Auto-heal your infrastructure when problems occur with Dynatrace & SaltStack…
- Part 1 of this 3 part series showed how to setup and configure SaltStack
- Part 2 of this series showed how to use setup HTTPS endpoints with CherryPy in SaltStack
This, the final part of the series will show you how to effortlessly monitor and create an auto-healing service with a combination of Dynatrace and SaltStack.
Prerequisites
- A Dynatrace account. Sign up for a free 15 day trial here.
All of the following prerequisites will be met if you’ve followed parts 1 and 2 of this series.
- Running master and minion SaltStack instances.
- CherryPy running and configured on the master
- An apache2 server running on the minion.
Scenario
Imagine that the apache2
process running on the minion
is your critical infrastructure. Not only do you need to monitor this, but you want to ensure it auto-heals in case of any issues.
Installing Dynatrace OneAgent
Install your Dynatrace OneAgent by grabbing the install commands from your tenant: https://YOUR-TENANT-ID.live.dynatrace.com/#install/agentlinux
Execute these commands on your minion…
For example:
wget -O Dynatrace-OneAgent-Linux-1.141.124.sh "https://YOUR-TENANT-ID.live.dynatrace.com/api/v1/deployment/installer/agent/unix/default/latest?Api-Token=***&arch=x86&flavor=default"

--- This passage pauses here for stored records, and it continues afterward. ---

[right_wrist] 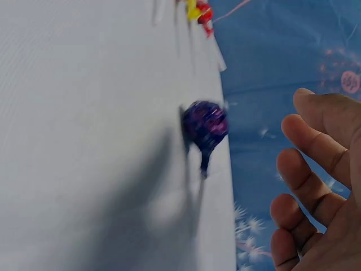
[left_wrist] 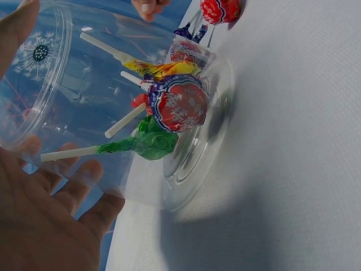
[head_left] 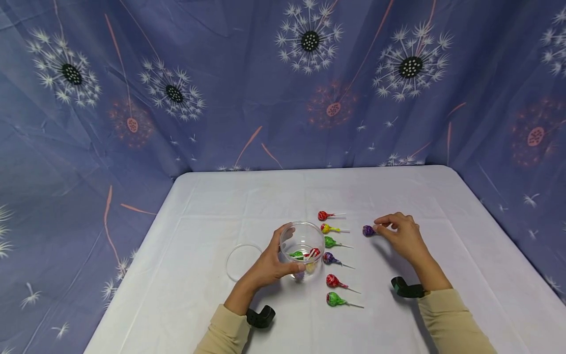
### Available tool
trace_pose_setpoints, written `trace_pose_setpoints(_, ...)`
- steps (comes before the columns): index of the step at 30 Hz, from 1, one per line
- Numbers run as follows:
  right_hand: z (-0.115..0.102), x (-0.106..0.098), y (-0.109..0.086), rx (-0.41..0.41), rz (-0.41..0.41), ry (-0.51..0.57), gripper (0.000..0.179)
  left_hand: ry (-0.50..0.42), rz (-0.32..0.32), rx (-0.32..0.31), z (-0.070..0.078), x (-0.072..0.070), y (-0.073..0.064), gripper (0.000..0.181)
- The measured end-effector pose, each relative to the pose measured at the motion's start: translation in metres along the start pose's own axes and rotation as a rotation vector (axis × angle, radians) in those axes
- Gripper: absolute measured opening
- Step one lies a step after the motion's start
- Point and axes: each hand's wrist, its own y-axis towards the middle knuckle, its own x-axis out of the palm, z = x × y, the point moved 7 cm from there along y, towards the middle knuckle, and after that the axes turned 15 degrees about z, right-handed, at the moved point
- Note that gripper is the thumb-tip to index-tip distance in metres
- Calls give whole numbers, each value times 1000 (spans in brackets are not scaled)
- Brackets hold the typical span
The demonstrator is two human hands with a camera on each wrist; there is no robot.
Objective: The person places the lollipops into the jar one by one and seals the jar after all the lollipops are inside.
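Note:
My left hand [head_left: 270, 265] grips a clear plastic jar [head_left: 287, 246], thumb on the near side and fingers round the far side. Inside the jar lie several wrapped lollipops; a green one [left_wrist: 155, 141] and a purple-and-red one [left_wrist: 179, 103] show clearly in the left wrist view. My right hand [head_left: 402, 236] is over the table beside a purple lollipop [head_left: 368, 230]. In the right wrist view its loosely bent fingers [right_wrist: 293, 166] are apart from that lollipop [right_wrist: 206, 124], which lies on the cloth.
A column of several lollipops, including a red one [head_left: 323, 216] and a green one [head_left: 334, 299], lies right of the jar, sticks pointing right. A round clear lid [head_left: 228, 263] lies left of it. White cloth covers the table [head_left: 177, 275]; a blue patterned curtain [head_left: 247, 98] hangs behind.

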Motion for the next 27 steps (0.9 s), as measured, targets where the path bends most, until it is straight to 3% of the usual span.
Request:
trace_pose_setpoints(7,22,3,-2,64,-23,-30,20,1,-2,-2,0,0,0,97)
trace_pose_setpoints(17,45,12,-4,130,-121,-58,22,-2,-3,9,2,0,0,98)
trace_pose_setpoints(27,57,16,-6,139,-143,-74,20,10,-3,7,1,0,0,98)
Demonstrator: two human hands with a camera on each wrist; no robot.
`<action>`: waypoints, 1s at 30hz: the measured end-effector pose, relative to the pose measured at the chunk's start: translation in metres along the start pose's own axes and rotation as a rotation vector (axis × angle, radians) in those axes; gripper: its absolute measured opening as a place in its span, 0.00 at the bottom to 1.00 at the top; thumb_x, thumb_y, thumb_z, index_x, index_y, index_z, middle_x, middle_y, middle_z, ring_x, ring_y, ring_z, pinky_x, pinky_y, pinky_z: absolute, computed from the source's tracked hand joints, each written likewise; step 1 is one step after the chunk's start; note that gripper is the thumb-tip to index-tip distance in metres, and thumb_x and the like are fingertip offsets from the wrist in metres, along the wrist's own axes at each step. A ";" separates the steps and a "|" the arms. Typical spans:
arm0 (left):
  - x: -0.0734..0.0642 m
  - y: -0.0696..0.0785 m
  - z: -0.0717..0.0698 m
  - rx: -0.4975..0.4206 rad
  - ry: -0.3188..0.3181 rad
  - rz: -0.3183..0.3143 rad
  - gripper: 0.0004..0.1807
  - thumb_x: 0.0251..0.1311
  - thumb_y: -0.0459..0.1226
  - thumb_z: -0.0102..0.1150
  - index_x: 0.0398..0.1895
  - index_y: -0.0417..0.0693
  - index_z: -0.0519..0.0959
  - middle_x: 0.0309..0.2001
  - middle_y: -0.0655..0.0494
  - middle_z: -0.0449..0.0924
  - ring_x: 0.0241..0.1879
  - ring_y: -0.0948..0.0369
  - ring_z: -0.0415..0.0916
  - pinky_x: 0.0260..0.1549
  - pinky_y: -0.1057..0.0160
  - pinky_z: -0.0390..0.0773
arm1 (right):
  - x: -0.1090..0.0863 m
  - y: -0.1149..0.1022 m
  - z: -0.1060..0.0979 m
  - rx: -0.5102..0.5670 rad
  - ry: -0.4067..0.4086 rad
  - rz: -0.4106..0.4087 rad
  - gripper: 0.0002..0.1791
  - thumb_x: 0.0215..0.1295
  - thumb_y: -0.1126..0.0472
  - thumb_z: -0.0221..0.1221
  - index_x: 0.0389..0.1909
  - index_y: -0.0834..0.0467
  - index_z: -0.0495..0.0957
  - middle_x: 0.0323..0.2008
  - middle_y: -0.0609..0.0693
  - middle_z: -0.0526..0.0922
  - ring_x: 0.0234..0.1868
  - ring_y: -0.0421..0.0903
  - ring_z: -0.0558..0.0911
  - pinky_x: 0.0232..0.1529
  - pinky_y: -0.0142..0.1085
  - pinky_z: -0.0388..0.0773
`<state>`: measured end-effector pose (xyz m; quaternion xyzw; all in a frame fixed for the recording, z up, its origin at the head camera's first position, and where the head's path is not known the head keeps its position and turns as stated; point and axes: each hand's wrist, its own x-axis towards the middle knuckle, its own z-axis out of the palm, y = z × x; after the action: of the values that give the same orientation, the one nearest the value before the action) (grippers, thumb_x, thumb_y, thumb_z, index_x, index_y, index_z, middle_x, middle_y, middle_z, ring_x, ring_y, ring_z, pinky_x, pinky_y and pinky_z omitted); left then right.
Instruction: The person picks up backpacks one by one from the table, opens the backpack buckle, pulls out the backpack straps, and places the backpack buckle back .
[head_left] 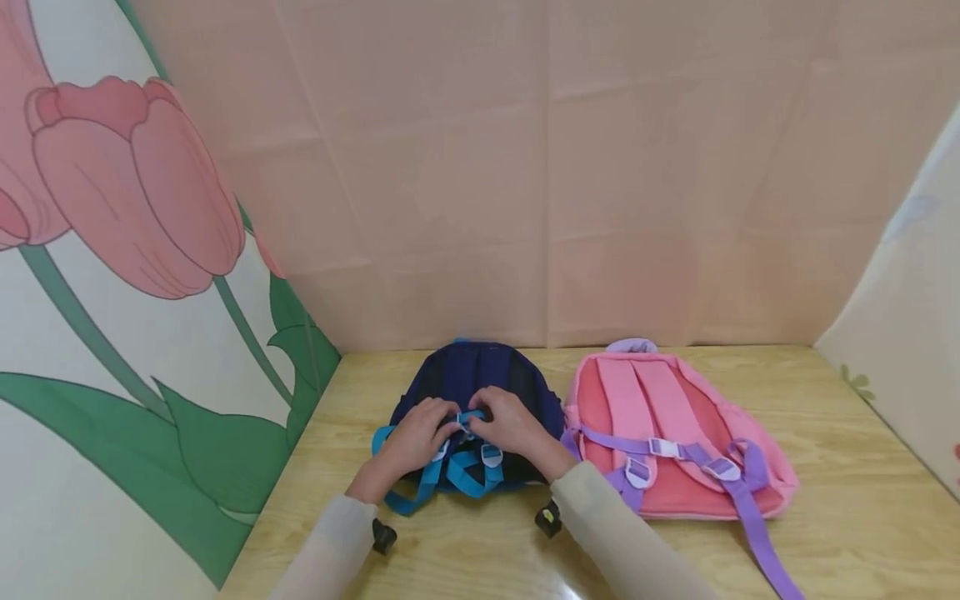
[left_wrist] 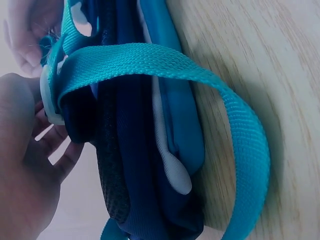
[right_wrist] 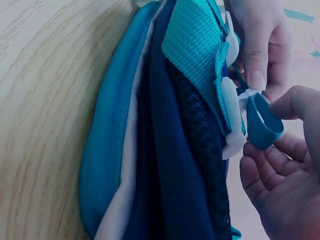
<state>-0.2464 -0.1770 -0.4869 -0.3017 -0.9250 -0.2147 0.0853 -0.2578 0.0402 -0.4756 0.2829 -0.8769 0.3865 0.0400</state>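
A navy backpack [head_left: 480, 367] with blue straps lies on the wooden table, its strap side up. Over its middle, my left hand [head_left: 420, 433] pinches a small white buckle [right_wrist: 247, 94], thumb on top. Opposite it, my right hand [head_left: 513, 423] grips a looped end of the blue chest strap [right_wrist: 265, 125] between thumb and fingers, close beside the buckle. White strap adjusters [right_wrist: 232, 120] sit on the shoulder straps just below both hands. A loose blue strap [left_wrist: 245, 135] arcs off the bag onto the table in the left wrist view.
Right beside the navy bag lies a pink backpack [head_left: 615, 383] with purple straps, its white chest buckle [head_left: 664, 448] fastened. One purple strap [head_left: 765, 542] trails toward the table's front. A pink-beige cloth [head_left: 480, 183] hangs behind, and a tulip-print panel [head_left: 142, 192] stands at left.
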 end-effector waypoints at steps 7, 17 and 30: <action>0.002 0.000 0.001 0.006 -0.004 0.000 0.11 0.74 0.42 0.55 0.52 0.48 0.79 0.48 0.56 0.81 0.46 0.59 0.74 0.48 0.56 0.77 | 0.002 -0.001 -0.002 -0.027 -0.010 -0.002 0.06 0.65 0.59 0.66 0.39 0.57 0.82 0.36 0.48 0.79 0.35 0.41 0.77 0.40 0.35 0.78; 0.001 -0.001 0.001 -0.010 -0.020 -0.011 0.10 0.75 0.41 0.55 0.53 0.48 0.78 0.48 0.56 0.81 0.48 0.59 0.75 0.50 0.55 0.77 | 0.002 -0.002 -0.003 -0.023 -0.016 0.014 0.06 0.64 0.59 0.66 0.38 0.57 0.82 0.35 0.47 0.78 0.34 0.42 0.76 0.39 0.35 0.78; 0.002 -0.002 0.000 -0.044 -0.032 -0.007 0.10 0.75 0.41 0.54 0.53 0.46 0.77 0.49 0.54 0.79 0.51 0.57 0.76 0.54 0.54 0.77 | 0.003 -0.005 -0.003 -0.028 -0.032 0.024 0.06 0.65 0.59 0.66 0.38 0.56 0.81 0.35 0.47 0.78 0.34 0.41 0.76 0.40 0.35 0.78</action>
<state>-0.2491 -0.1771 -0.4868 -0.3035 -0.9224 -0.2303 0.0630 -0.2584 0.0382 -0.4694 0.2778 -0.8860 0.3703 0.0252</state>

sudo /bin/sh Dynatrace-OneAgent-Linux-1.141.124.sh APP_LOG_CONTENT_ACCESS=1
Navigate to the hosts screen in Dynatrace and after a few moments you will see your saltstack-minion
. Drill into it and notice that it has already automatically discovered the apache2
process.
In order to monitor this fully, we need to restart apache2
. Either execute service apache2 restart
, or if you want to do it via REST call to SaltStack:
POST https://YOUR-DOMAIN-OR-SALT-MASTER-IP:8000
Headers
X-Auth-Token: YOUR-AUTH-TOKEN
Request Body
{
"client": "local",
"tgt": "saltstack-minion",
"fun": "service.restart",
"arg": "apache2"
}
Notice how Dynatrace has automatically detected all process stats and the process restart…
Integrate SaltStack Via Webhook
Create a new webhook integration from within your tenant: https://YOUR-TENANT-ID.live.dynatrace.com/#settings/integration/notification/integrationwebhook
Process Death Alerts vs. User Impact Alerts
This is an optional step, but it is worth pointing out.
In order to prevent “alert storms” and noise, the default behaviour of Dynatrace is to only create problems when they are genuine and impacting real users. In other words, if requests to the service are impacted (ie. if web requests to apache2
fail). Dynatrace will raise such problems after a few moments.
For this reason, if we kill apache2
now, Dynatrace will raise a problem with two events. The first will be that service requests are impacted and the second, the root cause is that the apache2
process is unavailable.
This behaviour is configurable. You can choose to receive an alert when the process dies, should you wish.
To configure this, go to the Technologies link > Click Apache > Click Process Group Details > Edit > Availability Monitoring.
Now select if any process becomes unavailable from the dropdown box.
Create Chaos
All that remains is to kill apache2
, sit back and watch everything else auto-heal thanks to Dynatrace and SaltStack.
POST https://YOUR-DOMAIN-OR-SALT-MASTER-IP:8000
Headers
X-Auth-Token: YOUR-AUTH-TOKEN
Request Body
{
"client": "local",
"tgt": "saltstack-minion",
"fun": "service.stop",
"arg": "apache2"
}
What Really Happens
- You kill the
apache2
process - Dynatrace notices and raises a problem. As soon as this problem is raised, Dynatrace triggers the call to the SaltStack webhook.
- SaltStack takes remediation action. In this case, restarting
apache2
Notice that you can also see the impact while the
apache2
process was offline. Dynatrace gives you the rate of TCP error connections too so you can see how many users were impacted during the downtime.